(Work item): Find the line containing "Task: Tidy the" in the listing below. Repeat it exactly, along with each following line up to and including the one containing "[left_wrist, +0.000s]".

BEGIN

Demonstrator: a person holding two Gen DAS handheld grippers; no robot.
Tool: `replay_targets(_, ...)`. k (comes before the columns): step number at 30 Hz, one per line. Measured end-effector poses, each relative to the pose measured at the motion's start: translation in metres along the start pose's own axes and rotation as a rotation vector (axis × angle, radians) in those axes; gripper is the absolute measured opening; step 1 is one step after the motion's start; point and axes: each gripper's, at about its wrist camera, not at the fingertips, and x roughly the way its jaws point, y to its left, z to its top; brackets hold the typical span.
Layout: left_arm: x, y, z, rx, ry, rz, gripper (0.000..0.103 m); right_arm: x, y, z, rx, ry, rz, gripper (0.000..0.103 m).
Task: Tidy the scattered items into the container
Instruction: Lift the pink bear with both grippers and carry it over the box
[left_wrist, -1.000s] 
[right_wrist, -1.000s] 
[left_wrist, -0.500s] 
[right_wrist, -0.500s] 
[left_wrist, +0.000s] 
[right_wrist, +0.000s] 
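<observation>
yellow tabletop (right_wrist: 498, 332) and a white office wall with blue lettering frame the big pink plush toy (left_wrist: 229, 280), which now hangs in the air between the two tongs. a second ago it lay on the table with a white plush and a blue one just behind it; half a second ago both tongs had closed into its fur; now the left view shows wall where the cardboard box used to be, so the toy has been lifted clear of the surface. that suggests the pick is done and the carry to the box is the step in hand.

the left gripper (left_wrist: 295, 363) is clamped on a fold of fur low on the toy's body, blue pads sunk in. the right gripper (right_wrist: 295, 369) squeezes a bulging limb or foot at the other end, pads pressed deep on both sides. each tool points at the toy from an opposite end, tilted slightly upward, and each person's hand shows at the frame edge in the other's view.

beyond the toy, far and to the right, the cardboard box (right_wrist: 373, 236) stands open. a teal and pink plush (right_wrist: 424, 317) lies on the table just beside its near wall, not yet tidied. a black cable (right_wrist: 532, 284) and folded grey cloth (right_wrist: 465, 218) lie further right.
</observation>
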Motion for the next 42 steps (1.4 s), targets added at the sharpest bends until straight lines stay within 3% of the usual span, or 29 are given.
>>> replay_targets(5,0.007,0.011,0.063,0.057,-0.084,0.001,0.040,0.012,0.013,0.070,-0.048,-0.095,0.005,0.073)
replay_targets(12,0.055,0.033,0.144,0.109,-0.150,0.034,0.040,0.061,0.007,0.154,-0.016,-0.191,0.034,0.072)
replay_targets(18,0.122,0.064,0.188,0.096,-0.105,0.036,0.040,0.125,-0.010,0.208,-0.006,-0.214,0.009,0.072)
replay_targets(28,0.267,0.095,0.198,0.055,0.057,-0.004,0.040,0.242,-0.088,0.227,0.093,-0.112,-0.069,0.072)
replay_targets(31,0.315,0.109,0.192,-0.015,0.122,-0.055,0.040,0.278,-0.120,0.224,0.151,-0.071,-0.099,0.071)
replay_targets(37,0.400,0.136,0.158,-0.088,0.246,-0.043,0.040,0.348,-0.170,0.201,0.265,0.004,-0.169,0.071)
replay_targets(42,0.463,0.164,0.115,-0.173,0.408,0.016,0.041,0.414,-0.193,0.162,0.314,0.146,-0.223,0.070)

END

(Problem solution):
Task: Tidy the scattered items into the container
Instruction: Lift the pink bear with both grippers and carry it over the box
[left_wrist, -1.000s] 
[right_wrist, -1.000s] 
[left_wrist, -0.500s] 
[right_wrist, -0.500s] 
[left_wrist, +0.000s] 

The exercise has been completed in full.